*Work instructions*
The response must be made up of the lines in the entries below that contain "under".

*Working data*

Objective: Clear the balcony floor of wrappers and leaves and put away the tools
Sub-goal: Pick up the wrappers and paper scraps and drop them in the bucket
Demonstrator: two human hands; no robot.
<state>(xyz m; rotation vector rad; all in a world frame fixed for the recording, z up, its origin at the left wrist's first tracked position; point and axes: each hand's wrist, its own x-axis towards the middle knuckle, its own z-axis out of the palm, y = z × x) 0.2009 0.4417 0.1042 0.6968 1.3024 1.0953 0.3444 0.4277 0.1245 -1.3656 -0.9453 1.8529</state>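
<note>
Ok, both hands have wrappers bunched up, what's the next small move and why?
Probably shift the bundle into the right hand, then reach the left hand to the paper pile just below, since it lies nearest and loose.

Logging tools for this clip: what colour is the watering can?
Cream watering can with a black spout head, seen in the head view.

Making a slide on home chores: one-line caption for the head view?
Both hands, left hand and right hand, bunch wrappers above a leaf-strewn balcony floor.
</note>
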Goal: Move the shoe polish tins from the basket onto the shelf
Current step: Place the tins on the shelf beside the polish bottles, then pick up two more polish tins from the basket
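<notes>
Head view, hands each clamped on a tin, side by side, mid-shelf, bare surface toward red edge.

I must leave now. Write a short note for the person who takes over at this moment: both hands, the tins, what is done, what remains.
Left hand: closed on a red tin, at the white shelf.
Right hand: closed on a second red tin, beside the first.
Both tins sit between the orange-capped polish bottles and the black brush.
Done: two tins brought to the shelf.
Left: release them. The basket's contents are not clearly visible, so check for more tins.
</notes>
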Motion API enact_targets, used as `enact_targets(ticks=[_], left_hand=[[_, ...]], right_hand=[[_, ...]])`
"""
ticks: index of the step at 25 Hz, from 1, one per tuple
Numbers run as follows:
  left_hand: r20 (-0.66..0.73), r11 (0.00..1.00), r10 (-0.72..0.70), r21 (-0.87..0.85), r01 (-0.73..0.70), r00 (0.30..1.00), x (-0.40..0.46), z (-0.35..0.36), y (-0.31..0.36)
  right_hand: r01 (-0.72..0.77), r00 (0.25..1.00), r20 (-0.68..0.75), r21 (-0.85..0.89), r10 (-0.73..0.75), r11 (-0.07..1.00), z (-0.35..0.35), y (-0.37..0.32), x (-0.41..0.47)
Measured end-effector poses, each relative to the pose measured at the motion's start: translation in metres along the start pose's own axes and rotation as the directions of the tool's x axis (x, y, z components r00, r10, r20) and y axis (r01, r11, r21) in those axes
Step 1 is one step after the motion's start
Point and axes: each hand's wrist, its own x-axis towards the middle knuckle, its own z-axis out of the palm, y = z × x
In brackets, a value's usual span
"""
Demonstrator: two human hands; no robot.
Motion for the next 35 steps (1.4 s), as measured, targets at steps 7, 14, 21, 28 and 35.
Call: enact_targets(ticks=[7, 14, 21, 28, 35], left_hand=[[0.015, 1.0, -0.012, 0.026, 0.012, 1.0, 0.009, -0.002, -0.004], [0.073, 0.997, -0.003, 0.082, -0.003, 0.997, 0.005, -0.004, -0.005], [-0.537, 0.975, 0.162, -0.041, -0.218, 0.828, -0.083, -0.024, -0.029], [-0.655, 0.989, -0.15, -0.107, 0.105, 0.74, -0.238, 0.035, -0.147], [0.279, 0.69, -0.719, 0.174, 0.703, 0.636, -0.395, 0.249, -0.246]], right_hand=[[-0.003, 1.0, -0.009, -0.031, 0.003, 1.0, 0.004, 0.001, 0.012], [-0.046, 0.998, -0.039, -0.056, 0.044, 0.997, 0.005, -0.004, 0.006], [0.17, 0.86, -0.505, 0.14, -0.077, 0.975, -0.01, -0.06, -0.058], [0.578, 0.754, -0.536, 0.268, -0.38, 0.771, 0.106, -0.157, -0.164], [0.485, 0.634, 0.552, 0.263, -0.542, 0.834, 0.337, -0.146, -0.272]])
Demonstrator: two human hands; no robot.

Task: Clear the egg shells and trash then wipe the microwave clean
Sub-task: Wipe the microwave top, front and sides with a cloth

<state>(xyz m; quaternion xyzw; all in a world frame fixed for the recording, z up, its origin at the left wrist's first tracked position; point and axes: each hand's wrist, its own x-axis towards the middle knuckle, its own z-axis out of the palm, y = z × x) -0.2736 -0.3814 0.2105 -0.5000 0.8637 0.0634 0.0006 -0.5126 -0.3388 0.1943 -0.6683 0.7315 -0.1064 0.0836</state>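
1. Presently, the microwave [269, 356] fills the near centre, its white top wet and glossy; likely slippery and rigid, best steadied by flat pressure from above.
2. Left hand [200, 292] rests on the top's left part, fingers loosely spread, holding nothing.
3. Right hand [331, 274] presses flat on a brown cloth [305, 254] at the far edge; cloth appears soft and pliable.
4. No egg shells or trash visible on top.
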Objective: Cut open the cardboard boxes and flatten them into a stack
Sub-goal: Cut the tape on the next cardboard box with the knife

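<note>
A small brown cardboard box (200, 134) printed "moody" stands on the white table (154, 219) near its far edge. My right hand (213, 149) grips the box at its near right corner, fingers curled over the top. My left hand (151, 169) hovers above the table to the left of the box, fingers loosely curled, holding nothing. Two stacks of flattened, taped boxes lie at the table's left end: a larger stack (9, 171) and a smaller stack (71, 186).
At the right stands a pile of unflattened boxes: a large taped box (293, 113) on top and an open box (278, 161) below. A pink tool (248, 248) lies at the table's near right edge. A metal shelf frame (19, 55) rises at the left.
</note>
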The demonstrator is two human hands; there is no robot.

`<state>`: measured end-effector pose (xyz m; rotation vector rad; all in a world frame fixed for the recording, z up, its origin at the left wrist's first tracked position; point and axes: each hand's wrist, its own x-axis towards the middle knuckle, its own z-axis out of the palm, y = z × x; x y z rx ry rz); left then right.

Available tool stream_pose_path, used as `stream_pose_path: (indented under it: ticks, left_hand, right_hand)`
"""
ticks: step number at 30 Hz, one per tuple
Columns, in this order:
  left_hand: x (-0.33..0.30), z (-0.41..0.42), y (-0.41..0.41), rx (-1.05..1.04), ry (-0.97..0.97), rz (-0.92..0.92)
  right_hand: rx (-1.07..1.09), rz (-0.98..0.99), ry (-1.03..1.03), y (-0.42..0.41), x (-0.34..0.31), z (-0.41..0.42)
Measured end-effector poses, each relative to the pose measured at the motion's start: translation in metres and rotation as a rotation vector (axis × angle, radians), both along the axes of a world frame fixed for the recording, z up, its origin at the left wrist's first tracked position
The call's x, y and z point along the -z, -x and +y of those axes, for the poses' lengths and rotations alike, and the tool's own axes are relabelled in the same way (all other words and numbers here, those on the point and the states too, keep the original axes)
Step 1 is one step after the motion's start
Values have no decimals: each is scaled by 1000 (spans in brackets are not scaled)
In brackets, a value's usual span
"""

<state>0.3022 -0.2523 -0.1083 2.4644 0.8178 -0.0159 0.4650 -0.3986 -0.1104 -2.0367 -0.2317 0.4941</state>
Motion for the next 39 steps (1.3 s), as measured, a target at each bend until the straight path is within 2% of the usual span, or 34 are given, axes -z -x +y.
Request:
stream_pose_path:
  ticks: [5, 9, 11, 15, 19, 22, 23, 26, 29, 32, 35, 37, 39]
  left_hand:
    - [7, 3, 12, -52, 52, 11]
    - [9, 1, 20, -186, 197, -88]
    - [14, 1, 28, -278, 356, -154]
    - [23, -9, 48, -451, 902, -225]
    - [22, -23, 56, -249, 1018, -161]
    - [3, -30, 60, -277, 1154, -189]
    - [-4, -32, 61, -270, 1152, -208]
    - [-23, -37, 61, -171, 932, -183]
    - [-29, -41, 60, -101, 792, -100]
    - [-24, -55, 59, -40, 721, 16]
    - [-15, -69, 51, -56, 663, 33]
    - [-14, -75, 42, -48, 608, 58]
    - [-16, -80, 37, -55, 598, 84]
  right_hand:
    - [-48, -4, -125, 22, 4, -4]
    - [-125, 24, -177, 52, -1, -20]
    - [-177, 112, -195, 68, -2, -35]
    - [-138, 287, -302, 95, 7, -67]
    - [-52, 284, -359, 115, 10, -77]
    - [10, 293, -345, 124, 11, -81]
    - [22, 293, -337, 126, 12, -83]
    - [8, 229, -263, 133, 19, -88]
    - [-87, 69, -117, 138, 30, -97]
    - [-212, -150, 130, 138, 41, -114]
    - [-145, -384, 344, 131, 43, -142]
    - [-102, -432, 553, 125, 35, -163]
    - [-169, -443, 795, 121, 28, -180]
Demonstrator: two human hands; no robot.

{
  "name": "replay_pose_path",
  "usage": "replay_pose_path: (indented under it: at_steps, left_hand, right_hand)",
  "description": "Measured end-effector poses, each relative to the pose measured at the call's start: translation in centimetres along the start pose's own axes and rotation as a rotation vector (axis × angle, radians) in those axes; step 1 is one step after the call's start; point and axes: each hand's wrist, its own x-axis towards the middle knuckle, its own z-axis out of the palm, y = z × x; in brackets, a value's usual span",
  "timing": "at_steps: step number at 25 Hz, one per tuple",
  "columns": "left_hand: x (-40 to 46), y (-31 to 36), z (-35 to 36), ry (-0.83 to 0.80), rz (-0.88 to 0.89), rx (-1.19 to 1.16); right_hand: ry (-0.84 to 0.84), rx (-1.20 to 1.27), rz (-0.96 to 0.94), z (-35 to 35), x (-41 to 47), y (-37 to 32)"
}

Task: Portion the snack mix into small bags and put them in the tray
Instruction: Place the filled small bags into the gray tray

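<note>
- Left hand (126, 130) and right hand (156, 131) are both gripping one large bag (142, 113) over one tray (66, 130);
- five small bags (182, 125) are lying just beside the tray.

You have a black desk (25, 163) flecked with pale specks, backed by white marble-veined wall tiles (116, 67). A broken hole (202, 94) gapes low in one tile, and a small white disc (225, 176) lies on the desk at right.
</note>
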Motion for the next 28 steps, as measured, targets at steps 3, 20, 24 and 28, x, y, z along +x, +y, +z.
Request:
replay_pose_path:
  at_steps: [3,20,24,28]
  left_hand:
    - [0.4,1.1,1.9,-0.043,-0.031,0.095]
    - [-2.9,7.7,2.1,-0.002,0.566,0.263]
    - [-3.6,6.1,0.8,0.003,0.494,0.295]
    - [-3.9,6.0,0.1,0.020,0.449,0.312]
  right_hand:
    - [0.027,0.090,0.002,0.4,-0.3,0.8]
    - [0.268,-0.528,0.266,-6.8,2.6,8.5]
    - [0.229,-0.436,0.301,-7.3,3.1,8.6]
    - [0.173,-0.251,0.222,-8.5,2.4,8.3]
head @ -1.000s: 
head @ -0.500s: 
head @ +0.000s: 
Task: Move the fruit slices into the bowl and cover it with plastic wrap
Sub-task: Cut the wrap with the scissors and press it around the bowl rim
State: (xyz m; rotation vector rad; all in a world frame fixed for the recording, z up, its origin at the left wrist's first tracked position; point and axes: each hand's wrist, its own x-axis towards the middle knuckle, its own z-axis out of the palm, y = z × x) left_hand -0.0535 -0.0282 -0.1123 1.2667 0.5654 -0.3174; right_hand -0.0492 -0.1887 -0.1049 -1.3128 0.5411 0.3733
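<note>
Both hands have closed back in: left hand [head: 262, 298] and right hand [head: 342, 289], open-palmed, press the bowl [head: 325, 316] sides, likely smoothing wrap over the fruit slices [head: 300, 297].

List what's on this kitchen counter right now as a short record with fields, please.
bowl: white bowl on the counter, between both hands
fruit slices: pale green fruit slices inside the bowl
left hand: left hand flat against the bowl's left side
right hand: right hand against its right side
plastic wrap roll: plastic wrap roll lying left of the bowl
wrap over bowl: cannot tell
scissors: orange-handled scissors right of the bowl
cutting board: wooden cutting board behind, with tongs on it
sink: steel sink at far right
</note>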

*Answer section*
Available tool stream_pose_path, used as `stream_pose_path: (indented under it: ticks, left_hand, right_hand)`
  "usage": "replay_pose_path: (indented under it: at_steps, left_hand, right_hand)",

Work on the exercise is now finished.